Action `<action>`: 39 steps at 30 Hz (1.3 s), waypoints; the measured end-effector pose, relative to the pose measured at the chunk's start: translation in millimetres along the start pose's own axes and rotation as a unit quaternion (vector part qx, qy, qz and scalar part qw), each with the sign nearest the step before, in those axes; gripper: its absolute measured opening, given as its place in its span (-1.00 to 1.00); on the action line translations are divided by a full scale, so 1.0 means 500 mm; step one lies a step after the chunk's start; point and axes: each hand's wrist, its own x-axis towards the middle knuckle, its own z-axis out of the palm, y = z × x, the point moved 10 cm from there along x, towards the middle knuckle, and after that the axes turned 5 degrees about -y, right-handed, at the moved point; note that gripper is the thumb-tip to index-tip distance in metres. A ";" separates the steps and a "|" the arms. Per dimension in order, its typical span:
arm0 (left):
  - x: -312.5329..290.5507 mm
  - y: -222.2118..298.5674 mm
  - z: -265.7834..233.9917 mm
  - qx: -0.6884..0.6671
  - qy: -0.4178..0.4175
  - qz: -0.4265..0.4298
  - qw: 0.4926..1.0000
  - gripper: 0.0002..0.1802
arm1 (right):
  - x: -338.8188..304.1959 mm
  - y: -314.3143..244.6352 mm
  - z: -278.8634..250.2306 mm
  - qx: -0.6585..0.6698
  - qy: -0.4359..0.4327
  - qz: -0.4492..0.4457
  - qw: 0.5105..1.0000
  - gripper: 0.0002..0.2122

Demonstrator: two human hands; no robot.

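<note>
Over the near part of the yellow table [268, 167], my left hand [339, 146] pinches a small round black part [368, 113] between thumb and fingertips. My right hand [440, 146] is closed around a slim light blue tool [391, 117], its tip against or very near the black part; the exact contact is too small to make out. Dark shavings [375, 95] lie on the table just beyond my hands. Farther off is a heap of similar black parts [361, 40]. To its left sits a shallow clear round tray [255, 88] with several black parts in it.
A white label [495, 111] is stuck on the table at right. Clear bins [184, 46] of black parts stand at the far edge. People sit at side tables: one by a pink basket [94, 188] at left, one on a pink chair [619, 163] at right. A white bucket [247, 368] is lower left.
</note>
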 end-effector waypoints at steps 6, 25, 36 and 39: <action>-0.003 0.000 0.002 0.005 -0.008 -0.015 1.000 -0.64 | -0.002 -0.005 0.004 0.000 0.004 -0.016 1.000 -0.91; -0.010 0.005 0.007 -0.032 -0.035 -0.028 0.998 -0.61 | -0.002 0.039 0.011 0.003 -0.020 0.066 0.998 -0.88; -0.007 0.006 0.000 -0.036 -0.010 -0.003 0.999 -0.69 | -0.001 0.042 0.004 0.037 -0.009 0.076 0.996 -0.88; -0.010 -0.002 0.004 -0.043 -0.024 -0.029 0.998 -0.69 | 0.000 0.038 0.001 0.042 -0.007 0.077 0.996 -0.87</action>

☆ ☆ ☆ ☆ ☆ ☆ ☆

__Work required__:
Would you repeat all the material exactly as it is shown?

__Problem solution__:
Action `<action>`: 39 steps at 30 Hz (1.3 s), waypoints; the measured end-effector pose, relative to the pose measured at the chunk's start: translation in millimetres along the start pose's own axes and rotation as a unit quaternion (vector part qx, qy, qz and scalar part qw), each with the sign nearest the step before, in those axes; gripper: its absolute measured opening, given as its place in its span (-1.00 to 1.00); on the action line translations are divided by a full scale, so 1.0 means 500 mm; step one lies a step after the chunk's start; point and axes: each hand's wrist, its own x-axis towards the middle knuckle, its own z-axis out of the palm, y = z × x, the point moved 10 cm from there along x, towards the middle knuckle, and after that the axes turned 5 degrees about -y, right-handed, at the moved point; note that gripper is the thumb-tip to index-tip distance in metres. A ";" separates the steps and a "|" the arms. Per dimension in order, its typical span:
arm0 (left):
  - x: -312.5329..290.5507 mm
  - y: -222.2118..298.5674 mm
  - z: -265.7834..233.9917 mm
  - qx: -0.6884..0.6671
  - qy: -0.4178..0.4175
  - qz: -0.4265..0.4298
  - qw: 0.4926..1.0000
  - gripper: 0.0002..0.1802
arm1 (right):
  - x: -338.8188..304.1959 mm
  - y: -314.3143..244.6352 mm
  - z: -278.8634..250.2306 mm
  - qx: -0.6585..0.6698
  - qy: -0.4359..0.4327
  - qz: -0.4492..0.4457
  - qw: 0.5105..1.0000
  - gripper: 0.0002..0.2122

Demonstrator: two human hands; no robot.

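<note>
Over the near part of the yellow table [268, 167], my left hand [339, 146] pinches a small round black part [368, 113] between thumb and fingertips. My right hand [440, 146] is closed around a slim light blue tool [391, 117], its tip against or very near the black part; the exact contact is too small to make out. Dark shavings [375, 95] lie on the table just beyond my hands. Farther off is a heap of similar black parts [361, 40]. To its left sits a shallow clear round tray [255, 88] with several black parts in it.
A white label [495, 111] is stuck on the table at right. Clear bins [184, 46] of black parts stand at the far edge. People sit at side tables: one by a pink basket [94, 188] at left, one on a pink chair [619, 163] at right. A white bucket [247, 368] is lower left.
</note>
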 end-effector waypoints at steps 6, 25, 36 and 39: <action>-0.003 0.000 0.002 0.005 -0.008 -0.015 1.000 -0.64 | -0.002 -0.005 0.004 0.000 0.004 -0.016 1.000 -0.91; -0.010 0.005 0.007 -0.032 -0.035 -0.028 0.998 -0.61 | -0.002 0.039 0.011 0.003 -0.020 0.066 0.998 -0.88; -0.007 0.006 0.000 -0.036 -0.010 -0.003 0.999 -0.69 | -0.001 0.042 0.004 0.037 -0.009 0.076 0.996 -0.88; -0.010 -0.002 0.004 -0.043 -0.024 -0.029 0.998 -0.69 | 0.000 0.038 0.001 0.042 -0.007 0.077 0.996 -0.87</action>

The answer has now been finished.